Тсацу-пра проигрывает, но не выглядит удивлённым.
– Чудесная стратегия, – он улыбается. – Давно не видел такой манеры ведения игры.
– Такой злобной?
– Такой настойчивой, – смягчает монах – или говорит истину, не видя ничего зазорного в том, чтобы жертвовать малым, чтобы добиться победы для многих. – Я обещал не лезть в вашу историю, а потому оставлю выводы при себе, если позволите.
– Позволяю, – кивает Адиш, и без того приблизительно представляя, что можно сказать о ней по этой партии. – Вы упоминали, что та ките-охия оставила свои вещи…
Монах взмахивает руками.
– Едва не забыл!
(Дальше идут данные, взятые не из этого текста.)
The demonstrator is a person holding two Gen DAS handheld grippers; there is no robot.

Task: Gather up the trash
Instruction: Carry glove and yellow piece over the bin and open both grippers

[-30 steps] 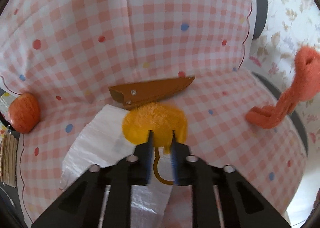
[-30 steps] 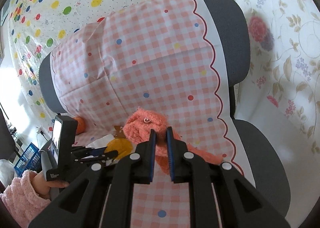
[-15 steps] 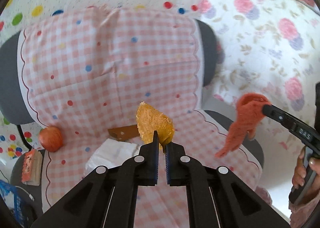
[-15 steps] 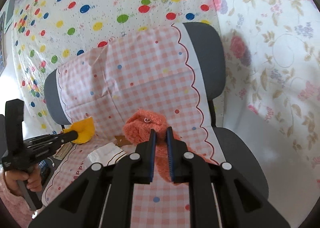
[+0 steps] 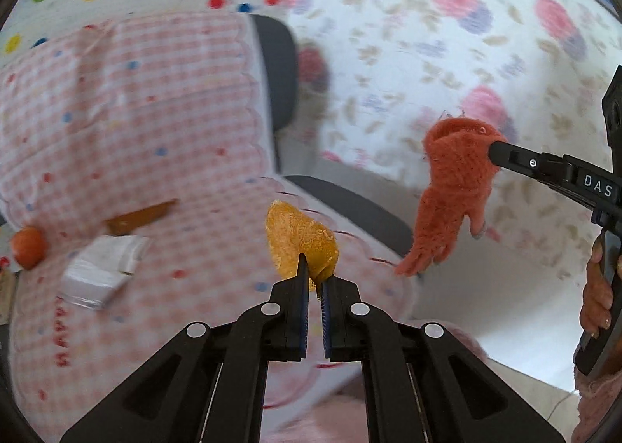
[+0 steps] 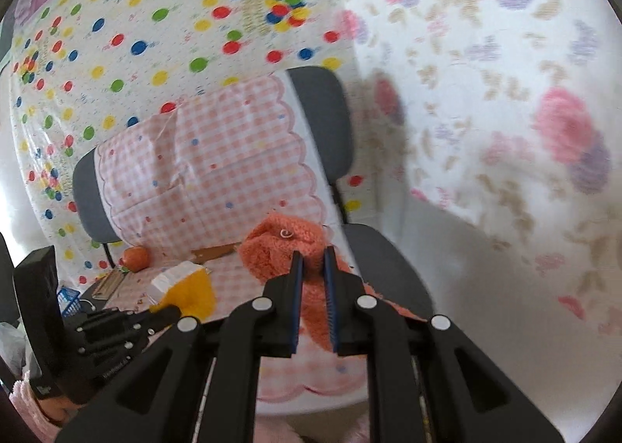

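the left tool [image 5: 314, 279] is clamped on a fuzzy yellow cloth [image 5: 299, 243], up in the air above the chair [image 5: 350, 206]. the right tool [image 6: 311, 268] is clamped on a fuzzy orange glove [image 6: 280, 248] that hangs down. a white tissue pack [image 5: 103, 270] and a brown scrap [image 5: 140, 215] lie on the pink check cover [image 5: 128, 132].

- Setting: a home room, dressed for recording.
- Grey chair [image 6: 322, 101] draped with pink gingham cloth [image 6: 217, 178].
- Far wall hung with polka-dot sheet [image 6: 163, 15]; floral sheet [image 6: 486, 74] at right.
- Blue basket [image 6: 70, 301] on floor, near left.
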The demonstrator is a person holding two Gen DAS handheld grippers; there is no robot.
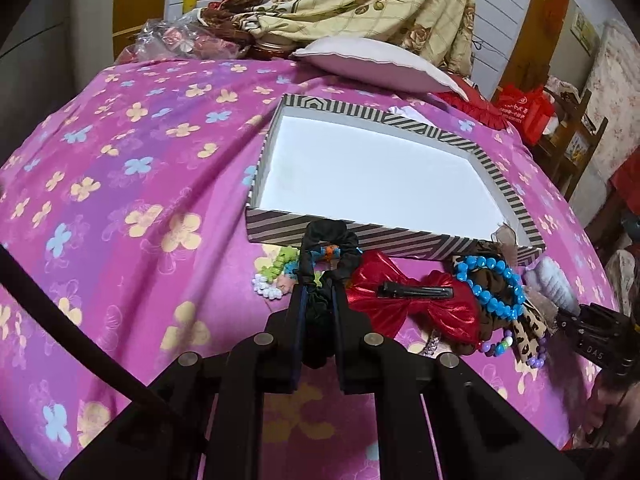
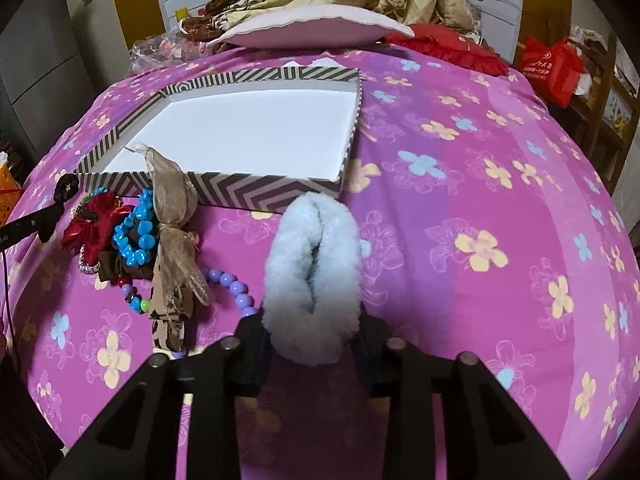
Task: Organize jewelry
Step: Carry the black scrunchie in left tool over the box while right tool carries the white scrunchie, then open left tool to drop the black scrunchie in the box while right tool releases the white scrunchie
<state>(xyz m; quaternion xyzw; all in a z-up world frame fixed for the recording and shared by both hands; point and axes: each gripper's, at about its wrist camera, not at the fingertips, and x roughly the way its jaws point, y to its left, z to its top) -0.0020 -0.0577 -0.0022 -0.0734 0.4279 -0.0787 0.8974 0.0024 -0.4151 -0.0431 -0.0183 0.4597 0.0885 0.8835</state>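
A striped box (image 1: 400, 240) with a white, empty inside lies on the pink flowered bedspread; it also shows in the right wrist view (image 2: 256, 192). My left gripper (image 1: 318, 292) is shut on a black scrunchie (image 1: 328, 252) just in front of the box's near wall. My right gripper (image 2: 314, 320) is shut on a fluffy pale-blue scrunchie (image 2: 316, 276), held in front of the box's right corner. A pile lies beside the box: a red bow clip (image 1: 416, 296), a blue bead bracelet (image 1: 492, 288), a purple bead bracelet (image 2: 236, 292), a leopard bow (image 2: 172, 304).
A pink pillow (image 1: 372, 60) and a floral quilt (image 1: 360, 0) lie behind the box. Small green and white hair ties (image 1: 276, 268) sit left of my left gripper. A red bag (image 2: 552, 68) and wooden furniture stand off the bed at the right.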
Покорно прошу прощения: совсем уж старческая память ни к чему, – он отходит к ступенчатому шкафу и извлекает из недр ящика совсем небольшой свёрток. – Обещаетесь передать дорогой ките-охия в целости и сохранности? И передайте ей слова моего сожаления, пусть и словами её горю нисколько не помочь.
И смотрит так внимательно, как если бы её душонку насквозь видел.
Но Адиш только почтительно принимает вещи и кланяется:
– Вы можете на меня рассчитывать.
– Беги, дитя, – вздыхает тяжело старик. – Не смею боле задерживать.
Адиш в последний раз глядит на Тсацу-пра и покидает кодоку, не оборачиваясь. Она не знает, встретит ещё этого человека или нет; но где-то в глубине души хочется верить, что да. Может, когда-нибудь в будущем она навестит Алый Бор уже с положенным визитом от лица святой семьи Агади – получить бы только разрешение от Повелителя! Впрочем, Адиш заранее предчувствует отказ: отец недолюбливал духовников-отшельников.